Hyundai Kicks Gas Again in the Driverless Taxi Business with the Ioniq 5

JAKARTA - The Hyundai Ioniq 5 has previously been used for robot taxi services and has become the autonomous vehicle of choice for several start-ups. Now, the electric car is preparing to take on a much bigger role, as Hyundai is getting more serious about entering the autonomous taxi service business.

The CES 2026 stage is an important moment for Motional, the autonomous vehicle division under the Hyundai umbrella. At the technology exhibition, Motional announced its target to launch a commercial robot taxi service in Las Vegas, USA, by the end of this year.

The service will be run in conjunction with one of the main online transportation networks. The fleet to be used is the Hyundai Ioniq 5 which has been equipped with a complete technology package ranging from sensors, software, AI systems, to hardware developed together with Hyundai.

With this move, Hyundai is trying to do something that has previously made many major manufacturers bleed in building a truly sustainable internal autonomous taxi division. This ambition comes at a time when many other players have fallen.

General Motors, for example, abandoned its Cruise project after it had lost $10 billion. Meanwhile, Ford and Volkswagen withdrew from Argo AI when their robot taxi service seemed to be almost entering the launch phase.

However, Motional CEO Laura Major emphasized that Hyundai chose to play in the long term. According to him, investing in autonomy is not a short-term project, but is closely related to Hyundai's big bets in the future including humanoid robots.

At CES, Hyundai also revealed plans to place robot workers in its factories this decade through another subsidiary, Boston Dynamics.

"I think Hyundai is committed to robotics, autonomy, and AI. They see it having a profound impact on the world. And autonomy will come to the world for the first time through a robot taxi," Major said, quoted from InsideEVs, Tuesday, January 13.

But Motional's challenge is clearly not light. At a time when Motional is only targeting major expansion in one city, Waymo is said to be targeting a presence in more than two dozen cities by the end of 2026.

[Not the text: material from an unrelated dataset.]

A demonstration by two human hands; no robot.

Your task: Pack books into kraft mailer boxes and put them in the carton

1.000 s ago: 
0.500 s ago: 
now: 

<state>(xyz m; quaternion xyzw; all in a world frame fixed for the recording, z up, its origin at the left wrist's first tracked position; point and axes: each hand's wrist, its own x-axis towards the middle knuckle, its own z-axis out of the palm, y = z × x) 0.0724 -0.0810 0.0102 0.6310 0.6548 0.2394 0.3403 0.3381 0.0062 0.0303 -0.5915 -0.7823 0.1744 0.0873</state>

The competition for autonomous vehicle technology is getting tighter, filled with more established players who already have running services. The big question is, can Motional really stand out in this competitive arena?

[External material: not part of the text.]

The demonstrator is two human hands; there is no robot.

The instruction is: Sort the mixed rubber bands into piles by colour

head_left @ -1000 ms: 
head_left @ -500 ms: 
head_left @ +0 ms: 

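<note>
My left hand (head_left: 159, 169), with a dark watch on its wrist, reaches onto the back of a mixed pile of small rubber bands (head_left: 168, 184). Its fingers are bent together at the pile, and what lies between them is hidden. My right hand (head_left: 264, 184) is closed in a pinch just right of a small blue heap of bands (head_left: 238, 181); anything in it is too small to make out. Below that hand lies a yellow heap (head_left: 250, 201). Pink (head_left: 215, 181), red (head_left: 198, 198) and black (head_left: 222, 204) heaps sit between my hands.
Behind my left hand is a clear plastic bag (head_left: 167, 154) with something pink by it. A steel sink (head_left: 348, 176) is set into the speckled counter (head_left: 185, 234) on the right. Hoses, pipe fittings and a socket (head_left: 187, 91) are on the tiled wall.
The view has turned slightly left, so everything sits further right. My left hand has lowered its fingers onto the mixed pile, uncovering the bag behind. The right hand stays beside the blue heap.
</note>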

Or, the biggest impact of this project will not be felt from the robot taxi service, but rather the autonomous technology that will be transferred to the next generation of Hyundai cars. Interestingly, Motional was not actually born as a fully Hyundai division.

The company's roots come from two early players in the autonomous vehicle industry, nuTonomy and Ottomatika, which grew out of MIT and Carnegie Mellon in the early 2010s. Both were later acquired by Delphi, which was once a General Motors subsidiary and was renamed Aptiv.

After that, Aptiv entered into a partnership with Hyundai in a joint venture worth 4 billion US dollars. From here, the name Motional emerged and had recorded more than 100,000 public trials through Uber and Lyft, with the hope that commercial services could follow in 2022.

But the journey has not been smooth. Testing is still underway with a human safety operator behind the wheel, but losses are widening, Aptiv is reducing its ownership, waves of layoffs are happening, and commercial operations will be stopped by 2024.

The following year, Laura Major was appointed CEO after serving for a long time as CTO. She admitted that one of Motional's biggest obstacles at the time was the unreasonable cost of building a truly profitable business.

"We really realized that even though we could make a safe driverless system, the technology at the time was not cost-effective enough to create a profitable business," Major said.

He also dismissed the notion that driverless systems could be immediately applied to various cities once they were developed. The difficult phase is in line with what is often referred to as the autonomous winter, a period when several AV projects crashed after the big hype and massive investment in the 2010s.

Now Motional believes the situation is different. The key to change, Major said, is the explosion of artificial intelligence. With a neural network approach, autonomous vehicles no longer need to be intensively retrained for each city that is the target of operations.

"That was the 'aha' moment for us. AI technology is believed to make the system more flexible, easier to generalize, and move more smoothly," he said.

However, Motional is not completely abandoning the old approach. The company is still combining rule-based software that is the foundation of traditional robotics with end-to-end AI models, in order to deal with difficult cases that have often made autonomous vehicles stumble.